Cylinder Oil Reaches Regulator

On a Sentinel locomotive such as 7109, Steam or Cylinder oil is injected into the superheated steam supply as a means of lubricating the engines' cylinders.

As the steam supply is at boiler pressure, the oil needs to be injected under pressure and that pressure is generated by a mechanical lubricator. I've described much of its configuration in an earlier article.

Part of the pipe leading from the Mechanical Lubricator to the regulator was missing from 7109 and I decided that it would be simplest to replace it and fill the gap using PTFE lined flexible high-pressure hosing with integral fittings.

Initial efforts failed to pump any oil into the new pipe section so I had a think and came up with a Heath Robinson construction to cure the problem.

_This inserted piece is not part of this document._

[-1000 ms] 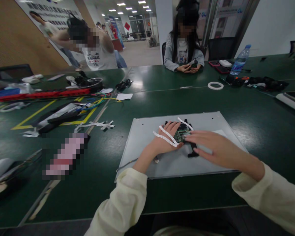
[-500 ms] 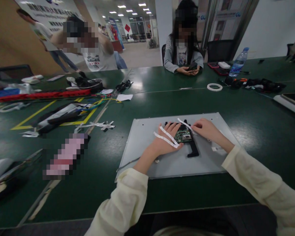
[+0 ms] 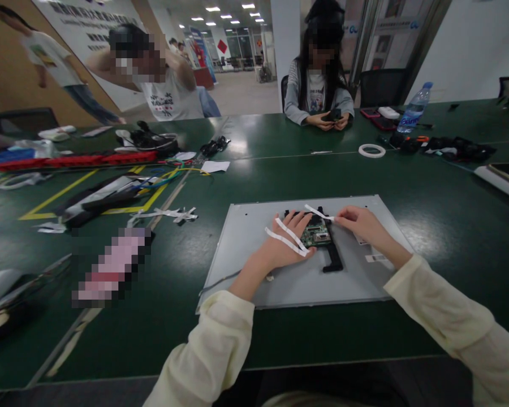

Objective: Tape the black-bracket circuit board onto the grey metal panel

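Observation:
My left hand (image 3: pixel 282 246) lies with its fingers spread over the left part of a green circuit board (image 3: pixel 318 235). Two white tape strips (image 3: pixel 289 233) stick to the back of that hand. The board is set in a black bracket (image 3: pixel 333 255) on a grey panel (image 3: pixel 237 237). Between the fingertips of my right hand (image 3: pixel 358 220) is one end of another white strip of tape (image 3: pixel 318 212), whose far end slants up and left over the bracket's upper edge. My left hand hides part of the board and bracket.
Phones, cables and a bag-like black item (image 3: pixel 102 198) lie on the left of the green table (image 3: pixel 173 328). A tape roll (image 3: pixel 371 150) and a water bottle (image 3: pixel 414 107) stand farther right. Two people sit across; another person is at the far left.
My right hand has shifted slightly right with the tape end, and the strip now bends more level near my fingers. My left hand stays in place. The person at far left has moved left.

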Available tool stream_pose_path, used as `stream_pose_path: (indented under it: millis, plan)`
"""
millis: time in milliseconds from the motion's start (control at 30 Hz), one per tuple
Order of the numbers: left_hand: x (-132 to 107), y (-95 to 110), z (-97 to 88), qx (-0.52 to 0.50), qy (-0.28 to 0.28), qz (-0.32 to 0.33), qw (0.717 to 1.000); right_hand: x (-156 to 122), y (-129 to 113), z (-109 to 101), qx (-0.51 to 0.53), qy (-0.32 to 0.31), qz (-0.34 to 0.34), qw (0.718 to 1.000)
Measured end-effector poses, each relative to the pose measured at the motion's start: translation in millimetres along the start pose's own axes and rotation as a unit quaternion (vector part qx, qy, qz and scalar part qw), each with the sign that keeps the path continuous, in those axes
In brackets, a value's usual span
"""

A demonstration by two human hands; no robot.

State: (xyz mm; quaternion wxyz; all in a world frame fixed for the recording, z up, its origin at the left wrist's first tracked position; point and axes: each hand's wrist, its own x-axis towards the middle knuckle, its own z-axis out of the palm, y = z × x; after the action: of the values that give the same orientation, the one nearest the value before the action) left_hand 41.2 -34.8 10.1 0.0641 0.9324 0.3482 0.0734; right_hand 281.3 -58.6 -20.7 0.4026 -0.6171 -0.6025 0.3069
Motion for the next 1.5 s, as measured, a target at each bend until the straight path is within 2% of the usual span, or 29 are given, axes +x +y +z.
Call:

It actually follows from an idea described in the Delvac Mechanical Lubricator's manual (courtesy of the National Library of Australia). The intention is to use a lever to operate an individual pump as shown below.
It operates like this (Also on YouTube):

The end result is shown below:
Oil Dribbles from the bleed valve outlet
The braided flexible hose is shown fixed below the bleed, check and oil regulation valve assembly.

Sunday, 22 November 2015

Chuff Proofing (3)

In Chuff Proofing (2), I showed the 'completed' superheater steady plates for both inlets and outlets. I later realised that one of the screw fixings was loose and would need to be enlarged from 3/8" BSW to M12 and the hole re-tapped for a secure fit.
M12 screw highlighted on plates at the rear
(i.e. nearer the regulator)
Having enlarged the one I knew about, when checking, I found two more loose ones on the plates towards the cab front.
M12 screws highlighted on the plates at the front
(i.e. superheater inlet)
Hopefully these will all be secure in the long term and rattle proof. (I hate rattling noises).

Saturday, 21 November 2015

Vacuum Braking (15) Implementation (8)

Working Under Less Pressure than the boiler, the vacuum brake ejector requires 60 psi to work most efficiently. I began to describe this in an earlier article.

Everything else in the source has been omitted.